___ EXTRACTED MATERIAL ___
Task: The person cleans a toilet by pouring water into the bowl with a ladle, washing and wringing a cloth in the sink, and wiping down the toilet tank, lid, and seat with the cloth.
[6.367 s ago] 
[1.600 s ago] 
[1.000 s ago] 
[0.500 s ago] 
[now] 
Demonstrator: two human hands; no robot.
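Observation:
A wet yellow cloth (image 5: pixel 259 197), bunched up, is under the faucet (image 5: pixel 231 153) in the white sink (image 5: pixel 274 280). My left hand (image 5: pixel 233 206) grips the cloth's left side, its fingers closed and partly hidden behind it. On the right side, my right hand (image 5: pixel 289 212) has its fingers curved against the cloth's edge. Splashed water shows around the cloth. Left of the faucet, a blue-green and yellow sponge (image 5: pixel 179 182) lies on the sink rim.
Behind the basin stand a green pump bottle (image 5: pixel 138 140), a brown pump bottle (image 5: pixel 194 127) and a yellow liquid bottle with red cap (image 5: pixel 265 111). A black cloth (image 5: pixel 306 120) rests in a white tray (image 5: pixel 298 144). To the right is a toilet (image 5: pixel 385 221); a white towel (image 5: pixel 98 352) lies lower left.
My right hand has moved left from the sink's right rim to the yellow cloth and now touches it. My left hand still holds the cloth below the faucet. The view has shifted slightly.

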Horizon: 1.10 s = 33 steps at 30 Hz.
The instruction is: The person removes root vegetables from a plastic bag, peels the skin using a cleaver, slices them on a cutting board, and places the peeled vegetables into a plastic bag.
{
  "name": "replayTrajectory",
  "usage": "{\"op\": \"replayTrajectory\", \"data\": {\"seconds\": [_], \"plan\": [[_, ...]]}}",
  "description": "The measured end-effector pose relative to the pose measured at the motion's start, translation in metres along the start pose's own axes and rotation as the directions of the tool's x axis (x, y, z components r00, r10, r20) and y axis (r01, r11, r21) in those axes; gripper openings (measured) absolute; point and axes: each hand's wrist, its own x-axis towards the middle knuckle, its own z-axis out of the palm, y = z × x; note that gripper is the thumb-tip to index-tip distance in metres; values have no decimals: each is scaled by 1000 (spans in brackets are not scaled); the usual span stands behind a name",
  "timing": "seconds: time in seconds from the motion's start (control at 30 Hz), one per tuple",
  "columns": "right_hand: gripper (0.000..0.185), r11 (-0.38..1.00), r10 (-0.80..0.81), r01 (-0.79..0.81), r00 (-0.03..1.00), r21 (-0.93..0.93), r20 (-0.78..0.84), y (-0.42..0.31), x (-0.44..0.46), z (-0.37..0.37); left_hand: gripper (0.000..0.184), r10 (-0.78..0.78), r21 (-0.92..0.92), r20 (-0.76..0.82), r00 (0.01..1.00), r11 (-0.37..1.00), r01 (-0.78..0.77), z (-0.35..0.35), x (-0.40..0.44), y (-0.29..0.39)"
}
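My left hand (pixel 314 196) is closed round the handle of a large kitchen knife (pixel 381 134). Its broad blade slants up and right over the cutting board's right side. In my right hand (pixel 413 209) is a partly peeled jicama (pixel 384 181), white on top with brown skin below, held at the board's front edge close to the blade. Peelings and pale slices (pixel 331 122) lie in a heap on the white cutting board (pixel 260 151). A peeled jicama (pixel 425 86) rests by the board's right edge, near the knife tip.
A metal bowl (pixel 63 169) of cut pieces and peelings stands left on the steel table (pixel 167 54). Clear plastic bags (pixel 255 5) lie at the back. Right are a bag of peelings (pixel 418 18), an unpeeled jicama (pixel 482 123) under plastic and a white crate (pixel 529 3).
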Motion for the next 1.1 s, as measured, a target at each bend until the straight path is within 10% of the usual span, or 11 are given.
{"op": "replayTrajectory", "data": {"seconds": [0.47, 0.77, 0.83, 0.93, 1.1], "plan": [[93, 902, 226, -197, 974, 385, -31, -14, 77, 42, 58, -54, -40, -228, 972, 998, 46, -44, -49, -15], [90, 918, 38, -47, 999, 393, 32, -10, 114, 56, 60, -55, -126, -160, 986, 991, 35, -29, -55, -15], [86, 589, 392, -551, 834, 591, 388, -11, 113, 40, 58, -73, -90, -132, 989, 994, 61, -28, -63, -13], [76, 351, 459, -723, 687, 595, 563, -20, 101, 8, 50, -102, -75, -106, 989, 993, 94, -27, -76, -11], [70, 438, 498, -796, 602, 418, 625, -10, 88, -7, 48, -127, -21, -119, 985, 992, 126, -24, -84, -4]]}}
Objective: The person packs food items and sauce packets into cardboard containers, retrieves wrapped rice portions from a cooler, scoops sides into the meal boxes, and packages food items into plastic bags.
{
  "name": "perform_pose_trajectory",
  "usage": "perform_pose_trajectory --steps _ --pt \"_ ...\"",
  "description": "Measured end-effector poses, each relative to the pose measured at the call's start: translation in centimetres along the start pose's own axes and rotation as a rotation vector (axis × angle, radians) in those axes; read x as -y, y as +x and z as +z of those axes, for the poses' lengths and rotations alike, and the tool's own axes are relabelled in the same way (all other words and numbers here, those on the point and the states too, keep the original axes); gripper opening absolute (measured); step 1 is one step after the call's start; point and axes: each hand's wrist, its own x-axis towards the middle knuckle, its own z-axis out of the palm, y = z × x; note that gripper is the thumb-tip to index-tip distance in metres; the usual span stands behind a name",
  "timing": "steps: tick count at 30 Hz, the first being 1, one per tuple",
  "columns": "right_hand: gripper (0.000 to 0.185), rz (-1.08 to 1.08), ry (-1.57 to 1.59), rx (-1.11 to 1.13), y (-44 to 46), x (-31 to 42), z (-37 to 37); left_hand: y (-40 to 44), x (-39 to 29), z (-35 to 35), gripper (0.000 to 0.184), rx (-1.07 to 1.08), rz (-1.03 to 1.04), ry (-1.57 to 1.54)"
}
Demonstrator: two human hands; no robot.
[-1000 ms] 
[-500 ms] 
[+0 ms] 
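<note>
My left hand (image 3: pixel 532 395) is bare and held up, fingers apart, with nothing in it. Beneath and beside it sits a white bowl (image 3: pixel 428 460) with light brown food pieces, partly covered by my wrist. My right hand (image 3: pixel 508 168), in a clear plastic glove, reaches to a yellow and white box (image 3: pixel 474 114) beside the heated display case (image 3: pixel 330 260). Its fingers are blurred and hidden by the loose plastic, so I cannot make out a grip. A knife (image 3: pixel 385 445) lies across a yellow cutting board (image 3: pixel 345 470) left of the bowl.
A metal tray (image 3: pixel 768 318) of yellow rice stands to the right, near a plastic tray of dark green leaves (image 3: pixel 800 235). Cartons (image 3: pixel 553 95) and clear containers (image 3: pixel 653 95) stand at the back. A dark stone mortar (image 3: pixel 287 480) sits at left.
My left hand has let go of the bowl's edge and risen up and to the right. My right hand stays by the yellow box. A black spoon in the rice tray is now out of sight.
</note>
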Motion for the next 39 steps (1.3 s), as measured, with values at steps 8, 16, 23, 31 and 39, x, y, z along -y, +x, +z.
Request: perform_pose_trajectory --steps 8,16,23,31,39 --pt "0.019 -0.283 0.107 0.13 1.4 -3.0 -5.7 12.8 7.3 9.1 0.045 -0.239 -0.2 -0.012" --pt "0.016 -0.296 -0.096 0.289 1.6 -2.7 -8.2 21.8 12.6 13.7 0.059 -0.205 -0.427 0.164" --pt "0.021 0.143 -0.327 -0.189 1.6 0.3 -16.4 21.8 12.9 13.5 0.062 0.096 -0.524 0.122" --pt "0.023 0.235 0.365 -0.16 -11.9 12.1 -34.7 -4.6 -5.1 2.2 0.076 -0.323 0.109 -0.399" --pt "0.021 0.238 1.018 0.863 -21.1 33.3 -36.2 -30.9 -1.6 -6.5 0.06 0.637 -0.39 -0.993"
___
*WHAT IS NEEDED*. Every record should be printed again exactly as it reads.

*TASK SOLUTION*.
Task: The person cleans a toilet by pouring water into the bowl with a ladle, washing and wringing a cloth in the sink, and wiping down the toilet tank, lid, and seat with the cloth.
[6.367 s ago] 
[1.600 s ago] 
[1.000 s ago] 
[0.500 s ago] 
[now] 
Demonstrator: two human hands; no robot.
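Observation:
A wet yellow cloth (image 5: pixel 259 197), bunched up, is under the faucet (image 5: pixel 231 153) in the white sink (image 5: pixel 274 280). My left hand (image 5: pixel 233 206) grips the cloth's left side, its fingers closed and partly hidden behind it. On the right side, my right hand (image 5: pixel 289 212) has its fingers curved against the cloth's edge. Splashed water shows around the cloth. Left of the faucet, a blue-green and yellow sponge (image 5: pixel 179 182) lies on the sink rim.
Behind the basin stand a green pump bottle (image 5: pixel 138 140), a brown pump bottle (image 5: pixel 194 127) and a yellow liquid bottle with red cap (image 5: pixel 265 111). A black cloth (image 5: pixel 306 120) rests in a white tray (image 5: pixel 298 144). To the right is a toilet (image 5: pixel 385 221); a white towel (image 5: pixel 98 352) lies lower left.
My right hand has moved left from the sink's right rim to the yellow cloth and now touches it. My left hand still holds the cloth below the faucet. The view has shifted slightly.
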
Horizon: 1.10 s = 33 steps at 30 Hz.
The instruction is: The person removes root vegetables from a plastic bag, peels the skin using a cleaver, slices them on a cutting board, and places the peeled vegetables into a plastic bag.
{
  "name": "replayTrajectory",
  "usage": "{\"op\": \"replayTrajectory\", \"data\": {\"seconds\": [_], \"plan\": [[_, ...]]}}",
  "description": "The measured end-effector pose relative to the pose measured at the motion's start, translation in metres along the start pose's own axes and rotation as the directions of the tool's x axis (x, y, z components r00, r10, r20) and y axis (r01, r11, r21) in those axes; gripper openings (measured) absolute; point and axes: each hand's wrist, its own x-axis towards the middle knuckle, its own z-axis out of the palm, y = z × x; note that gripper is the thumb-tip to index-tip distance in metres; values have no decimals: each is scaled by 1000 (spans in brackets are not scaled); the usual span stands behind a name",
  "timing": "seconds: time in seconds from the motion's start (control at 30 Hz), one per tuple",
  "columns": "right_hand: gripper (0.000..0.185), r11 (-0.38..1.00), r10 (-0.80..0.81), r01 (-0.79..0.81), r00 (-0.03..1.00), r21 (-0.93..0.93), r20 (-0.78..0.84), y (-0.42..0.31), x (-0.44..0.46), z (-0.37..0.37); left_hand: gripper (0.000..0.184), r10 (-0.78..0.78), r21 (-0.92..0.92), r20 (-0.76..0.82), r00 (0.01..1.00), r11 (-0.37..1.00), r01 (-0.78..0.77), z (-0.35..0.35), x (-0.40..0.44), y (-0.29..0.39)"
}
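My left hand (pixel 314 196) is closed round the handle of a large kitchen knife (pixel 381 134). Its broad blade slants up and right over the cutting board's right side. In my right hand (pixel 413 209) is a partly peeled jicama (pixel 384 181), white on top with brown skin below, held at the board's front edge close to the blade. Peelings and pale slices (pixel 331 122) lie in a heap on the white cutting board (pixel 260 151). A peeled jicama (pixel 425 86) rests by the board's right edge, near the knife tip.
A metal bowl (pixel 63 169) of cut pieces and peelings stands left on the steel table (pixel 167 54). Clear plastic bags (pixel 255 5) lie at the back. Right are a bag of peelings (pixel 418 18), an unpeeled jicama (pixel 482 123) under plastic and a white crate (pixel 529 3).
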Motion for the next 1.1 s, as measured, a target at each bend until the straight path is within 10% of the usual span, or 11 are given.
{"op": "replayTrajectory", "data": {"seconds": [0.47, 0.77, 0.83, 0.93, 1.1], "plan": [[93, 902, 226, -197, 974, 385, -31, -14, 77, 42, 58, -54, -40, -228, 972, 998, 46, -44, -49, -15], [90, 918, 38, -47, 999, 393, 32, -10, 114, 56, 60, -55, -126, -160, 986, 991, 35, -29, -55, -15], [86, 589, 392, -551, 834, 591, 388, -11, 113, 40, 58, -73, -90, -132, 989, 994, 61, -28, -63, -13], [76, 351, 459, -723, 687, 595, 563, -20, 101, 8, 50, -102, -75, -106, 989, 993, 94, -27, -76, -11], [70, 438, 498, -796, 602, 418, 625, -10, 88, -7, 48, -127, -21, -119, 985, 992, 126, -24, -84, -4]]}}
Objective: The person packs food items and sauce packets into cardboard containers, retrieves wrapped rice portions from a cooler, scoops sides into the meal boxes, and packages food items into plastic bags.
{
  "name": "perform_pose_trajectory",
  "usage": "perform_pose_trajectory --steps _ --pt \"_ ...\"",
  "description": "Measured end-effector poses, each relative to the pose measured at the call's start: translation in centimetres along the start pose's own axes and rotation as a rotation vector (axis × angle, radians) in those axes; read x as -y, y as +x and z as +z of those axes, for the poses' lengths and rotations alike, and the tool's own axes are relabelled in the same way (all other words and numbers here, those on the point and the states too, keep the original axes); gripper opening absolute (measured); step 1 is one step after the call's start; point and axes: each hand's wrist, its own x-axis towards the middle knuckle, its own z-axis out of the palm, y = z × x; note that gripper is the thumb-tip to index-tip distance in metres; the usual span stands behind a name",
  "timing": "steps: tick count at 30 Hz, the first being 1, one per tuple",
  "columns": "right_hand: gripper (0.000 to 0.185), rz (-1.08 to 1.08), ry (-1.57 to 1.59), rx (-1.11 to 1.13), y (-44 to 46), x (-31 to 42), z (-37 to 37); left_hand: y (-40 to 44), x (-39 to 29), z (-35 to 35), gripper (0.000 to 0.184), rx (-1.07 to 1.08), rz (-1.03 to 1.04), ry (-1.57 to 1.54)"
}
Demonstrator: two human hands; no robot.
[-1000 ms] 
[-500 ms] 
[+0 ms] 
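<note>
My left hand (image 3: pixel 532 395) is bare and held up, fingers apart, with nothing in it. Beneath and beside it sits a white bowl (image 3: pixel 428 460) with light brown food pieces, partly covered by my wrist. My right hand (image 3: pixel 508 168), in a clear plastic glove, reaches to a yellow and white box (image 3: pixel 474 114) beside the heated display case (image 3: pixel 330 260). Its fingers are blurred and hidden by the loose plastic, so I cannot make out a grip. A knife (image 3: pixel 385 445) lies across a yellow cutting board (image 3: pixel 345 470) left of the bowl.
A metal tray (image 3: pixel 768 318) of yellow rice stands to the right, near a plastic tray of dark green leaves (image 3: pixel 800 235). Cartons (image 3: pixel 553 95) and clear containers (image 3: pixel 653 95) stand at the back. A dark stone mortar (image 3: pixel 287 480) sits at left.
My left hand has let go of the bowl's edge and risen up and to the right. My right hand stays by the yellow box. A black spoon in the rice tray is now out of sight.
</note>
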Motion for the next 39 steps (1.3 s), as measured, with values at steps 8, 16, 23, 31 and 39, x, y, z along -y, +x, +z.
Request: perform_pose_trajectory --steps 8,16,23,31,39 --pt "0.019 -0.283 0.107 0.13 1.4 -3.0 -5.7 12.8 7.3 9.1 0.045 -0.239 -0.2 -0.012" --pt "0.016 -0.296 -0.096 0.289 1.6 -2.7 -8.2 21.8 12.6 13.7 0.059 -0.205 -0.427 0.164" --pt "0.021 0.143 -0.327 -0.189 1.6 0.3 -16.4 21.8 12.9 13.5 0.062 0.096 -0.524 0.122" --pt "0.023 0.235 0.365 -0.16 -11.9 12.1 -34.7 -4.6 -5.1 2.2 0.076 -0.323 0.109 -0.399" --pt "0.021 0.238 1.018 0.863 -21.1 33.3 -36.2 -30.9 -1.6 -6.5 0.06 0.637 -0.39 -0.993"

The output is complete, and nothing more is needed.